How to complete this task -> All of the data that follows is to be written out exactly, with images excluded.

Given information START

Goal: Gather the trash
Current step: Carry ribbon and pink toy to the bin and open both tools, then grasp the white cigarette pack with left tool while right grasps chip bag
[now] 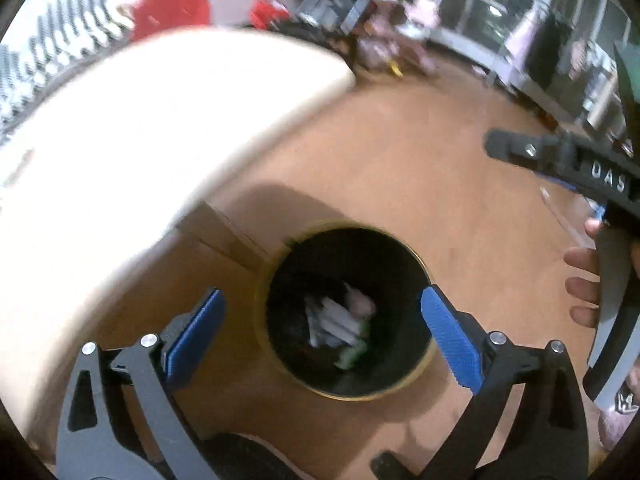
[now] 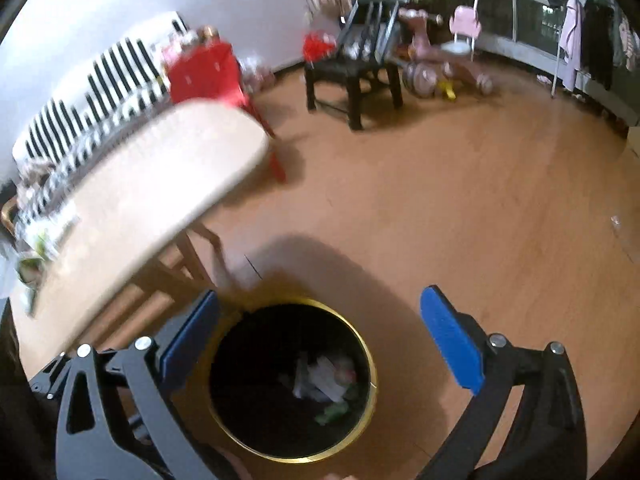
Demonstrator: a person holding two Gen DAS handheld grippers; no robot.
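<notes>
- Left gripper [image 1: 323, 328] is spread wide with nothing between its pads, above the black bin [image 1: 416, 264].
- Right gripper [image 2: 320, 338] is likewise spread, empty, above the bin.
- Crumpled trash [image 1: 340, 326] lies in the bin's bottom.
- The desk [image 1: 140, 140] stands just beside the bin.

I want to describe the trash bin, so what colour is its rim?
The trash bin is black inside, its rim gold or yellow; clearest in the right wrist view.

White letters, seemingly "DAS", stand on the right tool's [image 1: 496, 146] black body in the left wrist view.
</notes>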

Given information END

Exercise solution ->
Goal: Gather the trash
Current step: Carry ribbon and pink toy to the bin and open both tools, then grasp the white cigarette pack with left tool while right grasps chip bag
[now] 
[now] 
Demonstrator: a person holding two Gen DAS handheld grippers; no robot.
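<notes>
- Left gripper [image 1: 323, 328] is spread wide with nothing between its pads, above the black bin [image 1: 416, 264].
- Right gripper [image 2: 320, 338] is likewise spread, empty, above the bin.
- Crumpled trash [image 1: 340, 326] lies in the bin's bottom.
- The desk [image 1: 140, 140] stands just beside the bin.

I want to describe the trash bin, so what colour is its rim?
The trash bin is black inside, its rim gold or yellow; clearest in the right wrist view.

White letters, seemingly "DAS", stand on the right tool's [image 1: 496, 146] black body in the left wrist view.
</notes>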

This exercise requires nothing further.